Tonight I experienced total frustration for how my life has become. Often I get the sense that others look at me and think "but you don't look sick". Sometimes it seems people look at me like I have 3 heads when I try and explain my limitations. No I am not wheelchair bound or visiable ill. In fact I have had years of practice hiding my pain and fear until I couldn't anymore. this is the common problem spoonies face from others.
then there is the other side, like I dealt with tonight. You had to be careful on disability. The monsters from the goverment are just watching to trip you up and show that you are faking. I volunteer 1 shift a week that is 6 hours long. Of that time we get 1 or 2 calls at the most. I may be out doing actual EMT stuff for 3 hours total. I do not lift and have made that clear because of the arthitis in my neck, shoulders and upper back. I do a shift during the day because I am physically tired by 9 pm.

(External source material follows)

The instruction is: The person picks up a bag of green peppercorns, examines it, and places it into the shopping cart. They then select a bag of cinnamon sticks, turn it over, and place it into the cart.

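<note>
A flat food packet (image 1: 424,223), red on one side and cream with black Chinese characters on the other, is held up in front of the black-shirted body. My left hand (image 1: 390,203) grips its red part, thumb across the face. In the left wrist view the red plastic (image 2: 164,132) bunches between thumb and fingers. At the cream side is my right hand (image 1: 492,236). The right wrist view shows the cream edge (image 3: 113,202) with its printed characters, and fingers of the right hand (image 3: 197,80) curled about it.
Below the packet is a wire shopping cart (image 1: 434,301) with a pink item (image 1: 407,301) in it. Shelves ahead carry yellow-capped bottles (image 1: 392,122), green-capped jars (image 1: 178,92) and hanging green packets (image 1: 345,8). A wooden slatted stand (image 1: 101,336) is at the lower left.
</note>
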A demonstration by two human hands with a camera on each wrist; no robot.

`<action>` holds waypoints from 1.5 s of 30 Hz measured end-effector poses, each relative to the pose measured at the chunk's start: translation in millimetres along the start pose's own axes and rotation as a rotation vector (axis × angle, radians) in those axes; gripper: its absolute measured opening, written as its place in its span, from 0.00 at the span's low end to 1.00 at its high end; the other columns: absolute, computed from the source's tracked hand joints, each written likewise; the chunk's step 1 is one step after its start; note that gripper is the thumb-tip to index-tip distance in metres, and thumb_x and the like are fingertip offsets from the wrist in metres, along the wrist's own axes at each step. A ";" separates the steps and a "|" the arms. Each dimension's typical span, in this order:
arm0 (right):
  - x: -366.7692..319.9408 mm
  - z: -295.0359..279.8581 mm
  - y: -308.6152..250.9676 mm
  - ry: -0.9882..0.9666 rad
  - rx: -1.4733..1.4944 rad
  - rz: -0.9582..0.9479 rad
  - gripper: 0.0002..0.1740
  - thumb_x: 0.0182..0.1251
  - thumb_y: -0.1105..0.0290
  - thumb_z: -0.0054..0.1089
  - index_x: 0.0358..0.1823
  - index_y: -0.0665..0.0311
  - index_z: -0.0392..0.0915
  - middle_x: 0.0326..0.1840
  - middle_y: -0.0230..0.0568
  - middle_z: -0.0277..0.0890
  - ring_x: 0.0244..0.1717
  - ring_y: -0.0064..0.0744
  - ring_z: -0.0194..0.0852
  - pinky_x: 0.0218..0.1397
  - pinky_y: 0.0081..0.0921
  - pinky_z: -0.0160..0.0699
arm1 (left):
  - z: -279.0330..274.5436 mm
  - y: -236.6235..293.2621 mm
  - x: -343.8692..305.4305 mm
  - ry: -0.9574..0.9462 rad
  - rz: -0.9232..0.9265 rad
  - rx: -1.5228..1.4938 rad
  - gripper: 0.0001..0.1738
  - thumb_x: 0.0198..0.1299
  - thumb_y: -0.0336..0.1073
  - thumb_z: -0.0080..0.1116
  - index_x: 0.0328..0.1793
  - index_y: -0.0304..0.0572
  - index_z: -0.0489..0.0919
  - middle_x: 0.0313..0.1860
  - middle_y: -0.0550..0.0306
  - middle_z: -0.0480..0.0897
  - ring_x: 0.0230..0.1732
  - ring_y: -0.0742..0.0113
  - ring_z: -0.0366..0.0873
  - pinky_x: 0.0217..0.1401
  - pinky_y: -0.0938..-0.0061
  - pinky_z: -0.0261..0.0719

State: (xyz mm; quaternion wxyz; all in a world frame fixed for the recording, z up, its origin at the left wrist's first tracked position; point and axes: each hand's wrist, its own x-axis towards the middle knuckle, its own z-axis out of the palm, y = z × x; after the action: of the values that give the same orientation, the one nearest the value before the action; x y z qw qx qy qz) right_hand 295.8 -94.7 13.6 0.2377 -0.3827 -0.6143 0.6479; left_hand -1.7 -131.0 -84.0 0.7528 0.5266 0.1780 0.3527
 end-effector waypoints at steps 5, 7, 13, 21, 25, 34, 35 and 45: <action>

I know people mean well, but I hate when i heard that I need to be careful or I will lose my social security. What am I to do; sit home and wait to die!!! may be I should do what I sometimes want to do and bury myself under the covers and not get out of bed. I set a goal for each day. I need a reason to get out of bed and stay out. I hate that people either think that there is nothing wrong or I should act like I am dying. I do not want to spend the last 25 or so years of my life that way. I might as well lie down and die now.
My volunteer work saves my sanity. I don't even do a week's worth of work in a month's time. However it gives me a reason to feel that my life is worth something. It took time for me to accept that what I do is as important as the full time work I did before.
Also what really pisses me off is that I know enough about social security to know that you are allowed to work on a limited basis. You also have a 9 month work trial period for your lifetime. That means that if you go back to gainful employment you continue to receive your benefits as a safety net for a max of 9 months. the amount is adjusted depending on your income. It is set up that if say you go back to work and in 2 months find you can't continue. Your benefits are still active.
One of the people who worries so is my brother in law who worked for the IRS/US immigration dept for years. he should at least have a better understanding than others about SSD.
Sometimes I want to scream at people that I am disabled not dead! I will not curl up and let life pass me by.
I tell myself "breath and relax". I can't let others' ignorance tear me up. I have to find balance in my life and they in theirs.
Thanks for listening to my venting. Now I am going to do some gentle yoga. BB and hugs.